One appreciative fan had some good words for Moreli.
"I don't know what they pay you, but they don't pay you enough," Sarah Dean of Shelbyville said while stopped near Moreli at a traffic light.
Those words and reactions drive Moreli.
"I see everybody smile. I like to do tricks and brighten people's days."
The tricks -- including twirling the sign atop his head, on a finger, on his feet while he lies on his back -- as well as a lot of dancing and waving take effort and practice, Moreli said.
"I practice an hour and a half every day and try to stretch every day." Moreli said. "I mean, it is physical. I tell people if you survive the first day after all the soreness you can do it."
Moreli has only been spinning signs for about a year, he says, and has advanced quickly.
"I started out doing just a couple of the tricks," Moreli said. "I watched people with bigger signs on YouTube. I got some training and became an instructor for about a year.

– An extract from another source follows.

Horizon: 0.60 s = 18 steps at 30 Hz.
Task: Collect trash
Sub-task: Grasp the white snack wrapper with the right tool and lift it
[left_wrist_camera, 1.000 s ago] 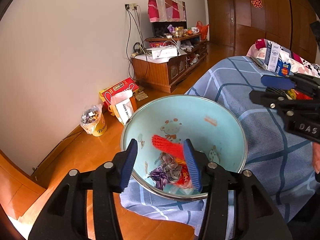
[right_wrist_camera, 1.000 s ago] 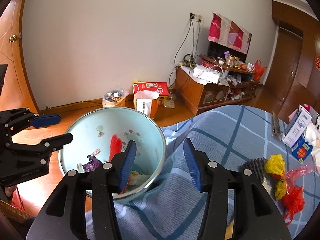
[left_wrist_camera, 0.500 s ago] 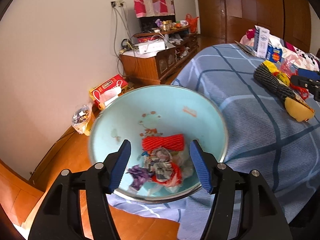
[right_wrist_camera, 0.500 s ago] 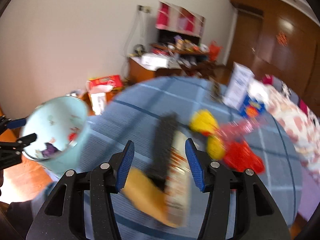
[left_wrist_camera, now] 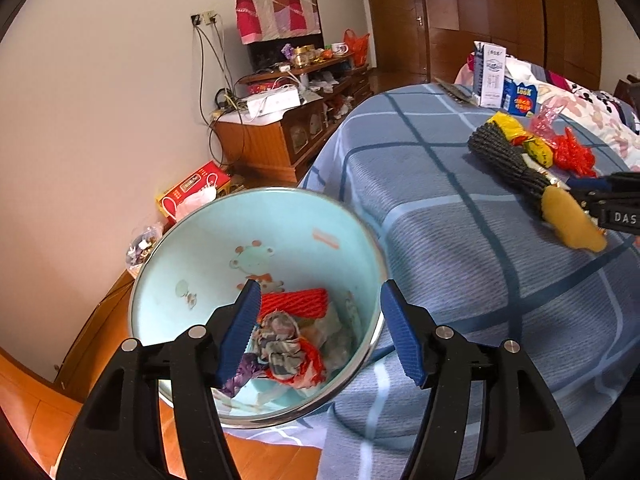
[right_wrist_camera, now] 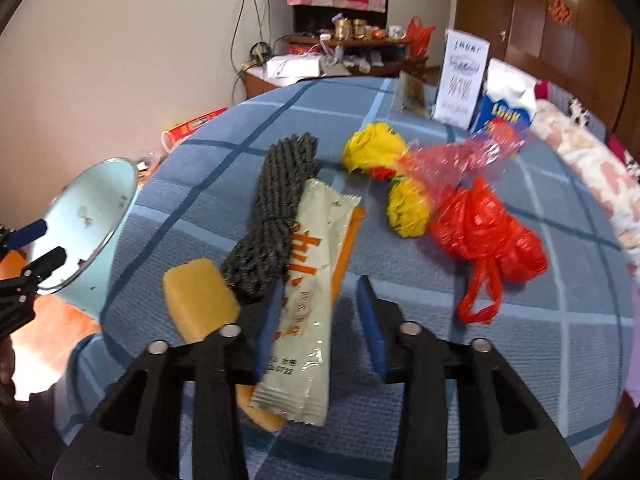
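Observation:
A light blue basin [left_wrist_camera: 224,248] tilts at the bed's edge, with crumpled wrappers and a red foam net [left_wrist_camera: 294,304] inside. My left gripper [left_wrist_camera: 316,304] is open: one finger hangs over the trash, the other outside the rim, and neither pad presses. My right gripper [right_wrist_camera: 320,284] is over the bed with its jaws closing. A cream snack wrapper [right_wrist_camera: 308,256] with orange print lies between them, touching only the left pad. A yellow sponge [right_wrist_camera: 200,300] and a dark grey cord bundle [right_wrist_camera: 276,208] lie beside it. The left wrist view shows the right gripper [left_wrist_camera: 580,192] by the sponge [left_wrist_camera: 572,224].
On the blue checked bedcover [left_wrist_camera: 440,248] also lie yellow bags [right_wrist_camera: 374,152], pink cellophane [right_wrist_camera: 456,160] and a red bag [right_wrist_camera: 484,232]. Cartons [right_wrist_camera: 462,80] stand at the far side. A wooden cabinet [left_wrist_camera: 276,140], a red box [left_wrist_camera: 192,188] and a floor bin [left_wrist_camera: 142,244] line the wall.
My right gripper swung from above the basin to the trash on the bed, dropped over the cream wrapper and narrowed its jaws. The left gripper's jaws widened by the basin.

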Available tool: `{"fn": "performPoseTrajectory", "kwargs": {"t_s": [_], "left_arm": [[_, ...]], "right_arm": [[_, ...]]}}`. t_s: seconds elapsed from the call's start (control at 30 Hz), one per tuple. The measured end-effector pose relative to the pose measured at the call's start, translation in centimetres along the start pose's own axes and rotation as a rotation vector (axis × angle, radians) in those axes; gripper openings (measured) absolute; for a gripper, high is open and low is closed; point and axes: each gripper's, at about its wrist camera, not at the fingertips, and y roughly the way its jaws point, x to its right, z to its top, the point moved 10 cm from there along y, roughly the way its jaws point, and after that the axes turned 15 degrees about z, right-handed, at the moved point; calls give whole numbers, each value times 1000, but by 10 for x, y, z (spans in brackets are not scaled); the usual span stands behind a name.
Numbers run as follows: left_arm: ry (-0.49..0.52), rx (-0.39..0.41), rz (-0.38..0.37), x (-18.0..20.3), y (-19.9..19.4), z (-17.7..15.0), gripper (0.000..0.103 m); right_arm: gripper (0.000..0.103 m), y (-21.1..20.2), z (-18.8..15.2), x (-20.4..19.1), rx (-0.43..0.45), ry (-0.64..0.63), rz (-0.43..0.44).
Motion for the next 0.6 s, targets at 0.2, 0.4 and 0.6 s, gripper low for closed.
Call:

I learned to do stuff with the big 5-foot signs."
Working for long periods in heat or cold doesn't bother Moreli.
"I take a break about 5 to 10 minutes every hour," Moreli said. "The longest I've ever gone is 4 hours. Sometimes it's so nice I just can't stop."
And there are those unexpected safety breaks...
"When an emergency vehicle goes by I put the sign down so no one is looking at me," Moreli said.
The vibes are practically always positive from passersby.
"I've had a few people jokingly swerve at me," Moreli said. "I've never had a close run-in."
The trend started in Southern California -- several advertising companies claim to have originated the concept -- and has spread worldwide over the past few years.
Training schools, such as the one Moreli attended, teach many of the "tricks" of the trade.
Many of those tricks are copyrighted by originating ad agencies.
A typical spinner is paid $9-11 per hour, according to the website signspinning.org.
The show will go on for some time, Moreli said.
"I feel like I'm in a traveling show, almost a traveling entertainer.
"You get to have fun when you do this and brighten someone's day. Who could ask for anything more?"